Little Chute is a village in Outagamie County, Wisconsin, United States. The population was 11,619 at the 2020 census. It is immediately east of the city of Appleton and runs along the Fox River. It is a part of the Appleton, Wisconsin Metropolitan Statistical Area.

The town was originally established as a trading post by French explorers who called it "La Petite Chute" (Little Chute). In the late 19th century, it was settled by Dutch Catholic immigrants from North Brabant, led initially by the Dominican Missionary Theodore J. van den Broek from Uden. The town became an outpost of Dutch Catholic immigrants in the Midwest. Little Chute is home to a full-scale Dutch-style working windmill, which has become a tourist attraction.

Prior to European exploration it is likely the Mississippian culture tribe, the Oneota lived in the area. The Oneota are believed to be the ancestors of the Winnebago or Ho-Chunk tribe. A historical marker near Little Chute commemorates the Treaty of the Cedars, a treaty which ceded 4 million acres of Native American land to the US government.

==History==

While sharing in the history of northeast Wisconsin, Little Chute has been influenced by two unique factors: the rapids and portages along the Fox River and the coming of Dutch-Catholic settlers in 1848. Prior to and during the early European settlement, the Fox-Wisconsin Waterway to the Mississippi River system was one of the most heavily traveled routes between the Great Lakes and the Mississippi River. Afterward canals and locks were built to circumvent these rapids. The actual construction of these features provided employment to settlers, the Dutch among them, although the canal system never proved to be a great success. In 1836, the Treaty of the Cedars was signed near Little Chute by the Menominee Indians, which ceded to The United States "Four million acres between the Fox, Wolf and Menominee Rivers".

===Native Americans===
There is little evidence today of the earliest Native American communities in the area. Prior to the European exploration it is likely the Mississippian culture tribe, the Oneota, lived in the area. The Oneota are believed to be the ancestors of the Winnebago or Ho-Chunk people; this has yet to be conclusively demonstrated. Regardless, the Ho-Chunk dominated the area just as the French were first appearing in the St Lawrence area far to the east. The Illinois tribe was generally far to the south; the Menominee tribe was just to the north. The Ho-Chunk maintained reasonably good relations with both tribes, although there were several battles with the Illinois. While the French had yet to settle in the area, their presence to the east started a chain reaction of tribal migration. The Huron, Ottawa, Potawatomi, and other eastern tribes all had encounters with the Ho-Chunk. The Sauk and Meskwaki peoples, originally in the St. Lawrence Valley, migrated first to southeastern Michigan. The Meskwaki (Renard in French) called themselves the Meshkwahkihaki and were also known as the Outagamie by the French. The Sac and Meskwaki were uprooted again by eastern tribes and began to arrive in the Fox River Valley in the late 17th century. The Sac and Fox eventually drove most of the Ho-Chunk from the area. When the first French settlers appeared, they named the river after the Fox. The county which today includes Little Chute was to be named Outagamie.

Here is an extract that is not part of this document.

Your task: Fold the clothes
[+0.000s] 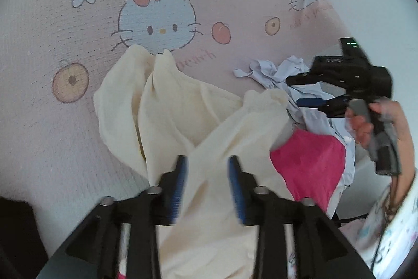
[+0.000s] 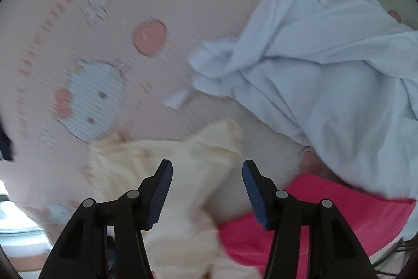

The series of rapids along the Fox River near Little Chute necessitated canoe portages. By the time the French settlement started in the early 18th century, the Sac had essentially set up toll stations along the Fox-Wisconsin Waterway, including the rapids at Little Chute. The French, outraged at the impact on trade, launched a series of attacks on the Sac, culminating in the Fox Wars, which drove them out of the area by 1742.
The power vacuum created by the departure of most of the Ho-Chunk, the Sac and the Fox allowed the Menominee to briefly dominate the area. The Menominee set up a village, Ookicitiming (“causeway” in Menominee) near present-day Little Chute.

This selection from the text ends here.